TRY IT:
Starting at the line that contains "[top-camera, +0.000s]", transcribe each line exactly through the end of the data below, and skip any pictures.

DATA PROVIDED:
......
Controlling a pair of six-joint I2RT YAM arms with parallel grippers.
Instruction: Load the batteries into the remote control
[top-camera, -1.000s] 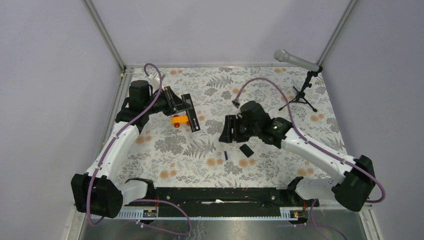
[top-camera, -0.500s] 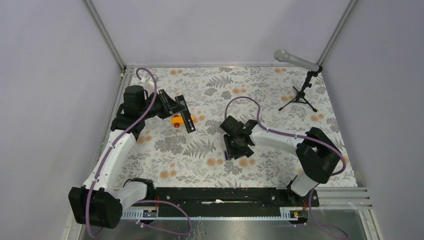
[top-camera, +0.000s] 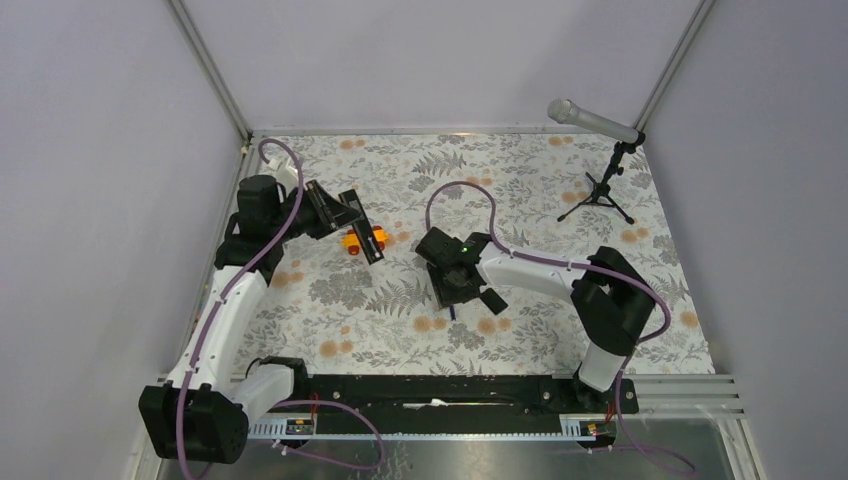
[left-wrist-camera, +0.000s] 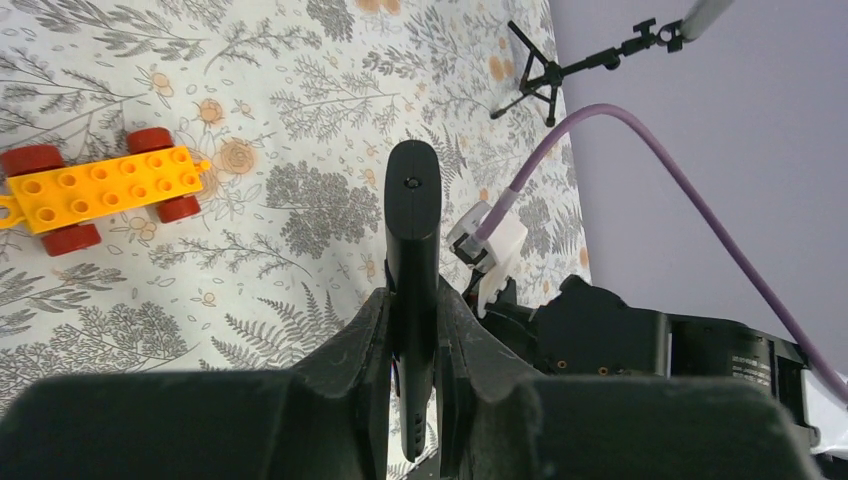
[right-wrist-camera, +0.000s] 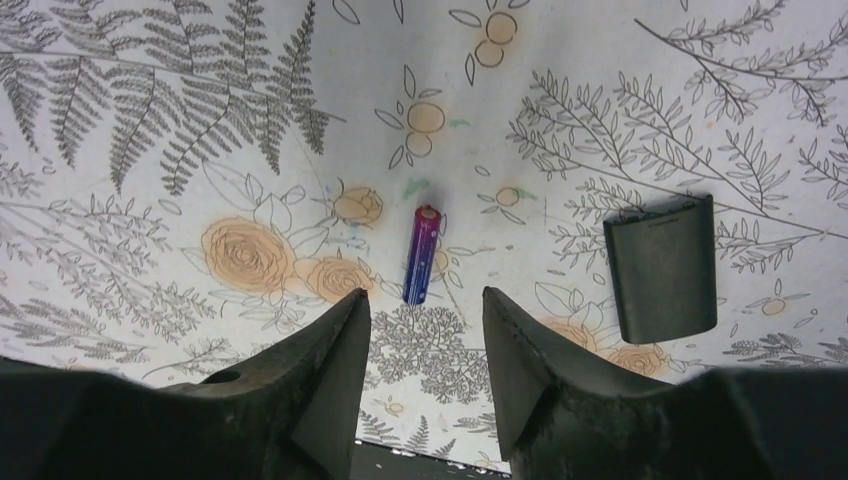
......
ANSWER SECTION:
[top-camera, +0.000s] 
[left-wrist-camera, +0.000s] 
[right-wrist-camera, +0.000s] 

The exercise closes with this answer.